Focus on ‘whole picture’ (or people) and the context that surrounds that object

3.5 Social Cognition

Social Cognition

How people think about themselves and the social world, or more specifically, how people select,
interpret, remember, and use social information to make judgments and decisions.

2 types of Social Cognition:

1. Quick and automatic ‘without thinking’


- Without consciously deliberate one’s own thoughts, perception, and assumptions.
2. Controlled thinking that is effortful and deliberate
- Pausing think about self and environment, carefully selecting the right course of action
- Carefully controlling what you think

Automatic Thinking

Thinking that is unconscious, unintentional, involuntary, and effortless.

- Happen automatically

Schemes

Mental structures people use to organise their knowledge about the social world around themes or
subjects and that influence the information people notice, think about, and remember.

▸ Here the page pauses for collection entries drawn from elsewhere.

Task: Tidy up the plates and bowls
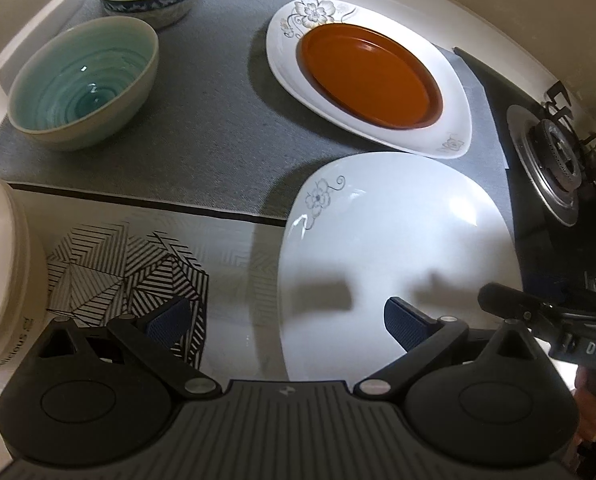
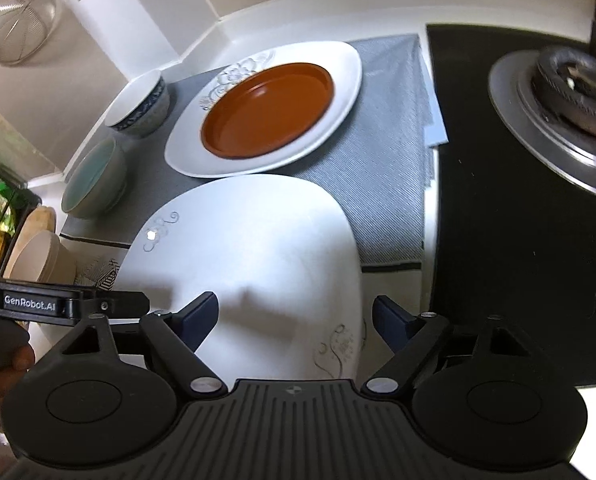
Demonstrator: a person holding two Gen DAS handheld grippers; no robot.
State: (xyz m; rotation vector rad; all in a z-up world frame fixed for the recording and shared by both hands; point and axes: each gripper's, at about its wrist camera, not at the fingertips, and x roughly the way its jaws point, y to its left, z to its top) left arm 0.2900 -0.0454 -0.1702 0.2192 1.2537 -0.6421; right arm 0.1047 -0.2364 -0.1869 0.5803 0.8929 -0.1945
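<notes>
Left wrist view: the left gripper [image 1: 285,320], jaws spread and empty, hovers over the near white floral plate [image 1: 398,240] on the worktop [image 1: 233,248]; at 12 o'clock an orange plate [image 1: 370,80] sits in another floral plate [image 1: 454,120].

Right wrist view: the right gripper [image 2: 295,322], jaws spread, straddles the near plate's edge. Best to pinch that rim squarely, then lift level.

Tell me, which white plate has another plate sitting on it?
The far white flowered plate beside the stove; a brown plate sits on it. The near white plate holds nothing.

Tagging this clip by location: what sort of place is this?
Most likely a home kitchen counter: a gas burner sits beside a grey mat with plates and bowls, and a wire strainer hangs nearby.
</notes>
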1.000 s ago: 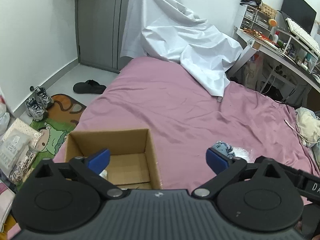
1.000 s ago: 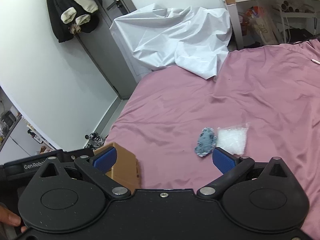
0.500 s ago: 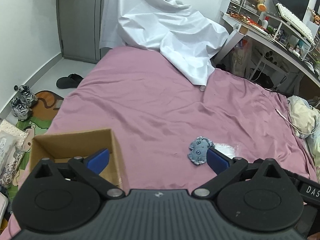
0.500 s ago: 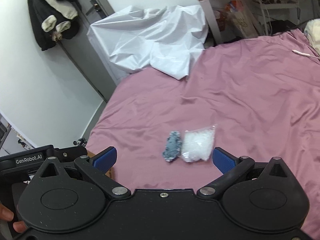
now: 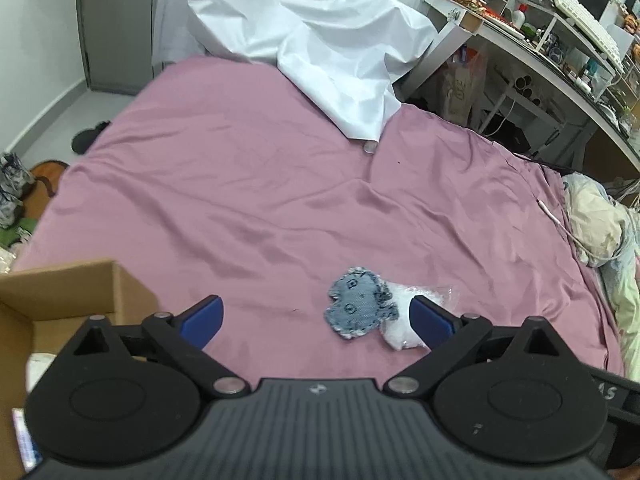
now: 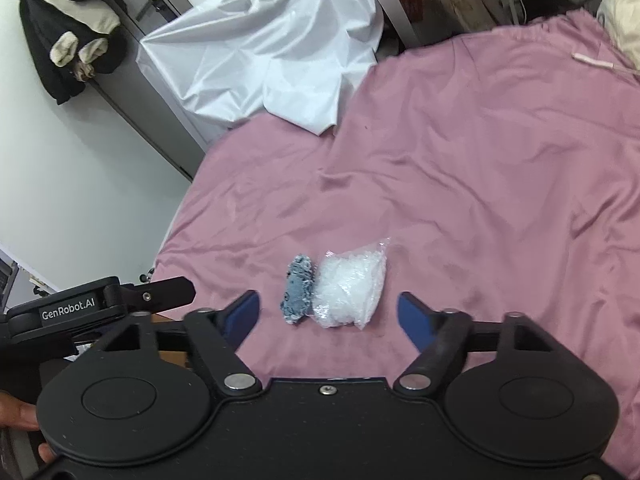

- More formally people use schemes

Functions of Schemas

- Schemas help us organise and make sense of the world


- To fill in the gaps of our knowledge

When someone mention a specific term, you know it’s related to you.

Example: Name
Schemas as Memory Guides

- Help people fill in the blanks when they are trying to remember things

Some schemas are easier to access in our minds

Priming

The process by which recent experiences increase the accessibility of a schema, trait, or concept.

- Brain is preparing and warming up about what is going to happen

Our schemas Come True with the Self-Fulfilling Prophecy

1. Have an expectation (positive/negative) about what another person is like


2. Once you have an expectation, it will influence how they act toward that person
3. Cause that person to behave consistently with people’s original expectations, making it
come true

Example: If students are place in the last class, teacher will assume that those students will not ace
for their examination. Hence, those students will behave the same way as teacher did by not study
well for their examination.

Limits of Self-Fulfilling Prophecies

1. People’s true nature can win out social interaction.


2. Self-fulfilling prophecies are likely to occur when people are distracted.
- Not focusing on themselves, losing track of themselves

What shortcuts do people use?

- Use schemas to understand new situations

Mental Strategies and Shortcuts

Judgmental Heuristics

Mental shortcuts people use to make judgments quickly and efficiently.

- Make judgment quickly and efficiently


*Heuristics are inadequate for the job at hand or are misapplied, leading to faulty judgments

Availability heuristics

A mental rule of thumb whereby people base a judgment on the ease with which they can bring
something to mind.

Representativeness heuristics

A mental shortcut whereby people classify something according to how similar it is to a typical case.

Base Rate Information

Information about the frequency of members of different categories in the population.

Anchoring and Adjustment Heuristic

A mental shortcut whereby people use a number or value as starting point and then adjust
insufficiently from this anchor.

Example: Donation; when my friend donates RM50. I will anchor whether should I donate above
RM50 or below.

Controlled Thinking

Thinking that is conscious, intentional, voluntary, and effortful.

- Conscious because controlling our brain to respond to a situation


- People are fully aware of what they are thinking
- Requires mental energy

Counterfactual thinking

Mentally changing some aspects of the past as a way of imagining what might have been.

- Mentally in brain changing something already happened in the past imagine what could
have happen

Example: ‘If only I had answered that one question differently, I would have passed the test’.

- Usually happen to depression individual


Thought Suppression

The attempt to avoid thinking about the something we would prefer to forget.

- Suppress memory and thinking

Irony is that when people are trying hardest not to think about something if tired or preoccupied
(under cognitive load), these thoughts likely to spill out.

Example: Trying your best to hide items that is embarrassing from your friends.

Overconfidence Barrier

The fact that people usually have too much confidence in the accuracy of their judgments.

Ways to improve

- Ask for opinions so that you will not stuck in your own judgment not knowing it is false.